• _Recorded information_:

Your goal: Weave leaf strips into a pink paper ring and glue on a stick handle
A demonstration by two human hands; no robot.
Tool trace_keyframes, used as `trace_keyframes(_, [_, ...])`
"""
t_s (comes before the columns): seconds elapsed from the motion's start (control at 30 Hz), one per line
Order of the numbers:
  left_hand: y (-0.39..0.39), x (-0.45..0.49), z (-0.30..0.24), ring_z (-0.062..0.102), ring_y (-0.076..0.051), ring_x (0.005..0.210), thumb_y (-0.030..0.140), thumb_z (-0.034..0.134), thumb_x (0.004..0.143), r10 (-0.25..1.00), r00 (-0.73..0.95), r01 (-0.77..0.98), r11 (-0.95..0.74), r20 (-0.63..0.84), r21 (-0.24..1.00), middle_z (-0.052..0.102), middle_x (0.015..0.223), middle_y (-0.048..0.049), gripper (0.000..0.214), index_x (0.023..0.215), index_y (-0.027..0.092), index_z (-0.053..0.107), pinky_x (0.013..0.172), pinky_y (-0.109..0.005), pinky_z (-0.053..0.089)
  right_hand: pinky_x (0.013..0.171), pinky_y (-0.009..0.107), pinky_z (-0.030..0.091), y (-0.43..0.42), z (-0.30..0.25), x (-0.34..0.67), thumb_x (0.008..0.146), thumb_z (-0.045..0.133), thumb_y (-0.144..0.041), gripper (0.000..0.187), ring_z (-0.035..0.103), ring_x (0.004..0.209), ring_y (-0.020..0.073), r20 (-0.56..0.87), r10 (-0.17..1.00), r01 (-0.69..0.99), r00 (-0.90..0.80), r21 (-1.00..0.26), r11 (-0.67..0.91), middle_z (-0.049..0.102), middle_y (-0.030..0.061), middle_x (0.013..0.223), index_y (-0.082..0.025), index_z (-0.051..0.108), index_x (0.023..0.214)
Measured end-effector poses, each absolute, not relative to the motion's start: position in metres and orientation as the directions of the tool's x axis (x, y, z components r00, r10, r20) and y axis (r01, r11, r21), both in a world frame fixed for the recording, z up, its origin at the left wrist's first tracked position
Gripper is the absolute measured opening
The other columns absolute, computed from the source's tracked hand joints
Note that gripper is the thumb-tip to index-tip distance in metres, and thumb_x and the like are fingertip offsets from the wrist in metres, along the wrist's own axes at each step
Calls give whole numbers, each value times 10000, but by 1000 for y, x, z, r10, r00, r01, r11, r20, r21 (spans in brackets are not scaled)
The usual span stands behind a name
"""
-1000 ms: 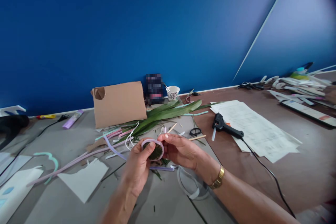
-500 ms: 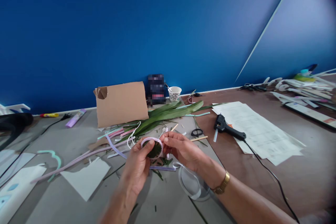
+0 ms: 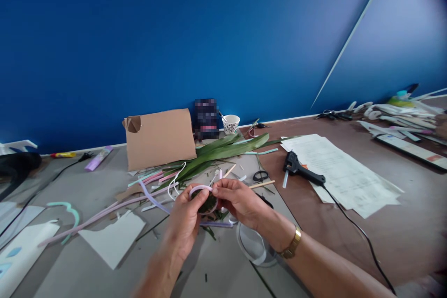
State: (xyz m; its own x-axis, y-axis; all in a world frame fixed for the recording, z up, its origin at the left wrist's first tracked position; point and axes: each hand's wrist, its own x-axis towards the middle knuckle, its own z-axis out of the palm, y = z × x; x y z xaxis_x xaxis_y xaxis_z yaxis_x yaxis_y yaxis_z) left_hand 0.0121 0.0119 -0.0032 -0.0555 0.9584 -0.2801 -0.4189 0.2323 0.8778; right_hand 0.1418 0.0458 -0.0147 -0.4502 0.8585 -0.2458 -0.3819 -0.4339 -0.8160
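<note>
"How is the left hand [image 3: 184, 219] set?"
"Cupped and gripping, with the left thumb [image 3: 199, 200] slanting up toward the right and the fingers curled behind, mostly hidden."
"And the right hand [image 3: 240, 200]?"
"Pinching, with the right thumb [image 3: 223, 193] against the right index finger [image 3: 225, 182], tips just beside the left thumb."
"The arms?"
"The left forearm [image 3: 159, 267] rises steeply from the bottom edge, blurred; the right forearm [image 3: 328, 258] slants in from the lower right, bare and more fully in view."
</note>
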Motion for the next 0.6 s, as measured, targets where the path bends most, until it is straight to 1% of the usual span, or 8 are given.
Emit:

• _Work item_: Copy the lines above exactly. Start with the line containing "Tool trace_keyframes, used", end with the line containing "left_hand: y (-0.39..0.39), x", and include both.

• _Response to the task_:
Tool trace_keyframes, used as `trace_keyframes(_, [_, ...])`
"""
t_s (comes before the columns): seconds elapsed from the motion's start (control at 30 Hz), one per line
Order of the numbers:
  left_hand: y (-0.39..0.39), x (-0.45..0.49), z (-0.30..0.24), ring_z (-0.062..0.102), ring_y (-0.076..0.051), ring_x (0.005..0.210), thumb_y (-0.030..0.140), thumb_z (-0.034..0.134), thumb_x (0.004..0.143), r10 (-0.25..1.00), r00 (-0.73..0.95), r01 (-0.77..0.98), r11 (-0.95..0.74), r20 (-0.63..0.84), r21 (-0.24..1.00), middle_z (-0.052..0.102), middle_x (0.015..0.223), middle_y (-0.048..0.049), gripper (0.000..0.214), index_x (0.023..0.215), index_y (-0.027..0.092), index_z (-0.053..0.107), pinky_x (0.013..0.172), pinky_y (-0.109..0.005), pinky_z (-0.053..0.089)

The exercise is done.